**Required action:** Scan the listing below and copy every line holding "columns".
───── Data for this task
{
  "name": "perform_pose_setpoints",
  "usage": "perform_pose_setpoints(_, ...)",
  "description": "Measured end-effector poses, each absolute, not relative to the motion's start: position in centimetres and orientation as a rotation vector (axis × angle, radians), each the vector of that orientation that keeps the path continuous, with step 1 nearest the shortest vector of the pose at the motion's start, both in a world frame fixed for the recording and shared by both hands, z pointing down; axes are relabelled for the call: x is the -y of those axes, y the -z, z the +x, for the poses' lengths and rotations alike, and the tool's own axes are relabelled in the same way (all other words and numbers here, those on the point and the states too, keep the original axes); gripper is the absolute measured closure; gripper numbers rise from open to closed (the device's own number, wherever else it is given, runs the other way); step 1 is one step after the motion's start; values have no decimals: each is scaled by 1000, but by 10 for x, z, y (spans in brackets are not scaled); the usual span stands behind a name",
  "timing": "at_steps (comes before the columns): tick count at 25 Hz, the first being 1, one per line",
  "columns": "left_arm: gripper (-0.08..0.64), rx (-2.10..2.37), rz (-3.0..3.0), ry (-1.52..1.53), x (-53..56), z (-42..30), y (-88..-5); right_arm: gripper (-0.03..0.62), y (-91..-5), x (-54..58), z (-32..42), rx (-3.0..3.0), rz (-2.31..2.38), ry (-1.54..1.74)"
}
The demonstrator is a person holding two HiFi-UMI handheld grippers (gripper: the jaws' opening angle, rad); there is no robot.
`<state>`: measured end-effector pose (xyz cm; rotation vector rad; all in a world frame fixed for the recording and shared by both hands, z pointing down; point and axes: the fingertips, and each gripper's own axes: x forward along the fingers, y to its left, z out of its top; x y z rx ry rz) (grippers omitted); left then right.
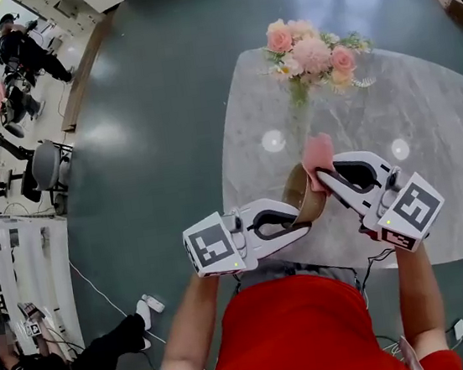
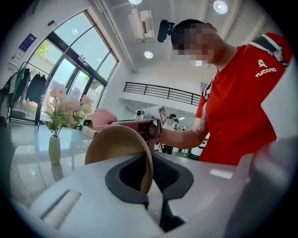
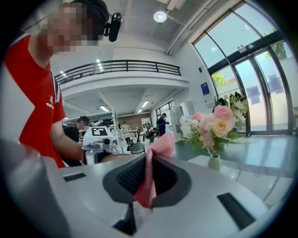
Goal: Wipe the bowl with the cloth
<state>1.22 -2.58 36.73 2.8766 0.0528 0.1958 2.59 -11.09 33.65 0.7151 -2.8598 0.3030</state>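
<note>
1. Near the lower middle of the head view, the left gripper [image 1: 303, 227] holds the tan bowl [image 1: 303, 198] by its rim, lifted above the near edge of the marble table [image 1: 434, 119].
2. At the bottom centre of the left gripper view, the jaws are pressed onto the bowl's thin wall, which stands on edge between them.
3. Just right of centre in the head view, the right gripper [image 1: 322, 178] grips the pink cloth [image 1: 318, 151]. In the right gripper view the jaws are closed on a fold of it, and a bunched tuft sticks up past the tips.
4. The cloth sits right at the bowl's far rim; whether it presses on the surface cannot be told.
5. At the top centre of the head view, a vase of pink flowers [image 1: 312, 55] stands on the table, well apart from the bowl.
6. A red shirt [image 1: 306, 331] fills the bottom of that frame.
</note>
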Motion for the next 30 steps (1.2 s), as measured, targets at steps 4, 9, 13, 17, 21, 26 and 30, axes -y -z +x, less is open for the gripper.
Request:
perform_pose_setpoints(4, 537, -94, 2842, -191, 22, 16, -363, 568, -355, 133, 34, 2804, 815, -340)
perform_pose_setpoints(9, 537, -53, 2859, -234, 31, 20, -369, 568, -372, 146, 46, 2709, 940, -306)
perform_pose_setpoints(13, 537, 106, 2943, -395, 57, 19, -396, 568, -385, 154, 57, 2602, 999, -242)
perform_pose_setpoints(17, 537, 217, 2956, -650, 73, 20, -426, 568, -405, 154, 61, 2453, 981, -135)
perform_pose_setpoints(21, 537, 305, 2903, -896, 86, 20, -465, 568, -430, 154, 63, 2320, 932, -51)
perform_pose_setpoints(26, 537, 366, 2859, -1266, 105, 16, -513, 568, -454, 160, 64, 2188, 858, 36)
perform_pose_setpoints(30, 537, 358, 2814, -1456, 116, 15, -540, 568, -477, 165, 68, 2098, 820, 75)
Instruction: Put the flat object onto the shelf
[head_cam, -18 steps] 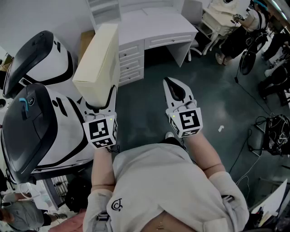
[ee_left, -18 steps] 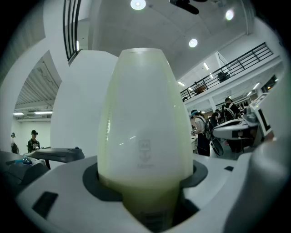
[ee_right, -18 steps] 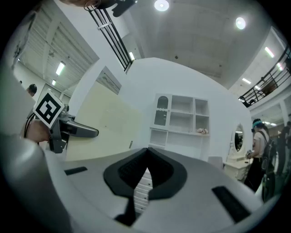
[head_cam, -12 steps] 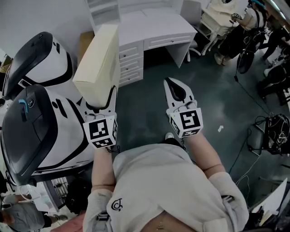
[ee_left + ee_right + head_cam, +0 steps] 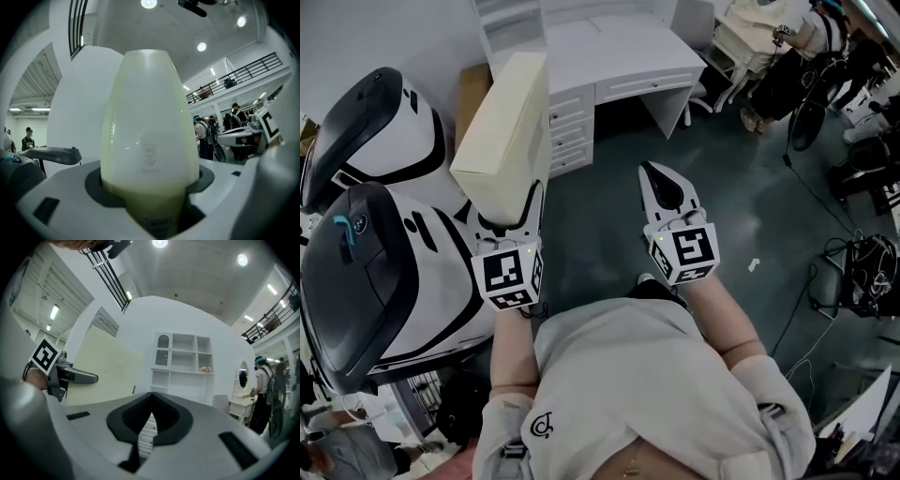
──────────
**Exercise solution:**
  "timing": "at_steps (comes before the columns): tick count at 25 Hz, the first being 1, one per line",
  "columns": "left_arm: gripper (-0.08..0.64), rx (-2.10..2.37), rz (-3.0..3.0), ry (-1.52..1.53), x (-53..56), z (-42..30), y (-88..-5); right_arm: gripper (-0.03..0.62), y (-91..-5), x (-54..58), z (-32..42), rx (-3.0..3.0), rz (-2.31..2.38), ry (-1.54..1.74)"

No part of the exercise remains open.